Forty-five of the Senate’s 50 Republicans have voted to declare the trial unconstitutional because Mr. Trump has left office. Most legal experts disagree with that argument, but it has been embraced by both the Trump defense team and even senators who believe he bears some responsibility for the riot, like Senate Minority Leader Mitch McConnell. Here are the most important Republican senators to watch during the second Trump impeachment trial.
Sen. Mitt Romney (Utah)
Mr. Romney has positioned himself as Mr. Trump’s highest-profile Republican opponent in Congress and was the only Republican to vote to convict him during the first impeachment trial last year. He has said he believes it is constitutional to try a former president and has left little doubt that he plans to vote to convict this time, too. “I believe that what is being alleged and what we saw, which is incitement to insurrection, is an impeachable offense. If not, what is?” he said last month. Mr. Romney’s stance will make his actions worth watching when the chamber debates possible motions during the trial and when senators get the chance to ask questions of each side.
Sen. Susan Collins (Maine)
Ms. Collins has long held Trump at arm’s-length, especially when running successfully for a fifth term last year. Ms. Collins frequently falls back on a refrain that as a juror she can’t comment on impeachment proceedings until she gets to hear from the prosecution and the defense, but she has sharply criticized Trump’s conduct. “He incited them in the first place” and later failed to quell the violence by his supporters “by repeating his grievances and telling the rioters that he knew how they felt,” she wrote in a first-person account of Jan. 6 for the Bangor Daily News.
Sen. Lisa Murkowski (Alaska)
Ms. Murkowski called out Mr.

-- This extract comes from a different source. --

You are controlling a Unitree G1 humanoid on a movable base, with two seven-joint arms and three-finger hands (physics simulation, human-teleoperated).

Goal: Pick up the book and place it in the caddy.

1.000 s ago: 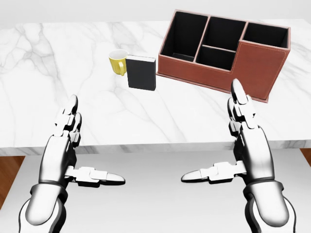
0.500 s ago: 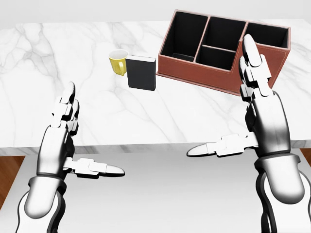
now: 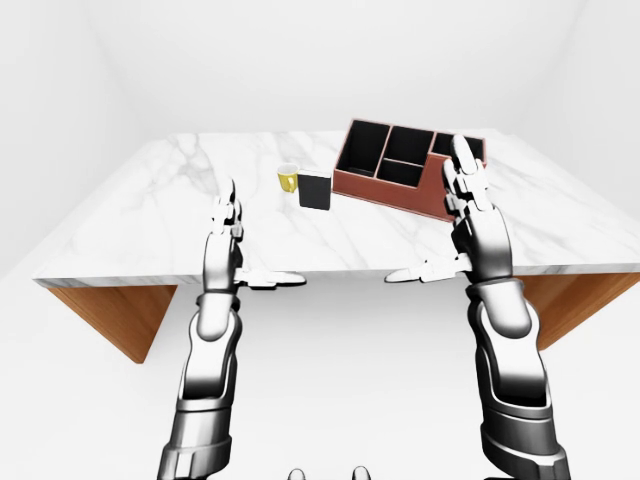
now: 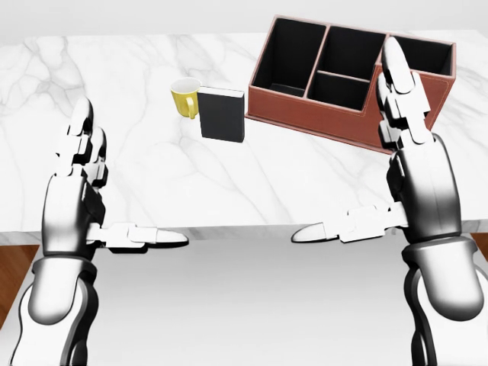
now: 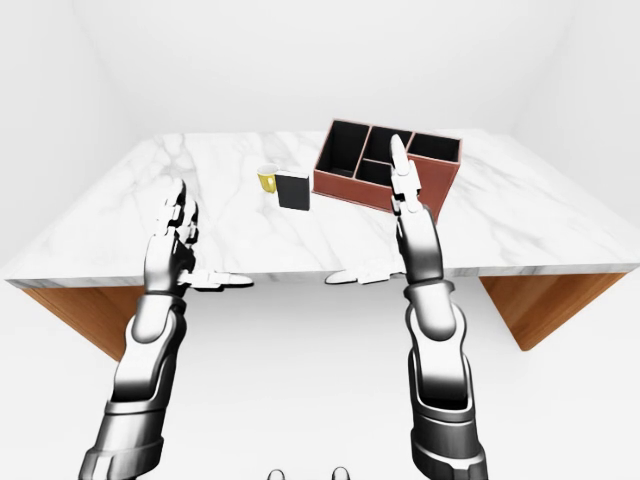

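Two hands spread, empty — left hand (image 4: pixel 76 198), right hand (image 4: pixel 415 171) | book (image 4: pixel 222 114) untouched | next we reach — caddy (image 4: pixel 347 76) waits.

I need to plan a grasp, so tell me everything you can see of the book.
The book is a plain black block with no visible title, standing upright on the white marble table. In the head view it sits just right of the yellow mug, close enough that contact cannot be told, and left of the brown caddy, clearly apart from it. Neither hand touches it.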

Trump in the immediate aftermath of the riot. She drew a clear distinction between the first impeachment, which she said was “partisan from the beginning,” and the present one, when she praised the House for proceeding “swiftly, and I believe, appropriately, with impeachment.” She also voted to affirm the constitutionality of the process and has said she is eager for the GOP to rid itself of Mr. Trump’s influence. “If the Republican Party has become nothing more than the party of Trump, I sincerely question whether this is the party for me,” she told the Anchorage Daily News last month.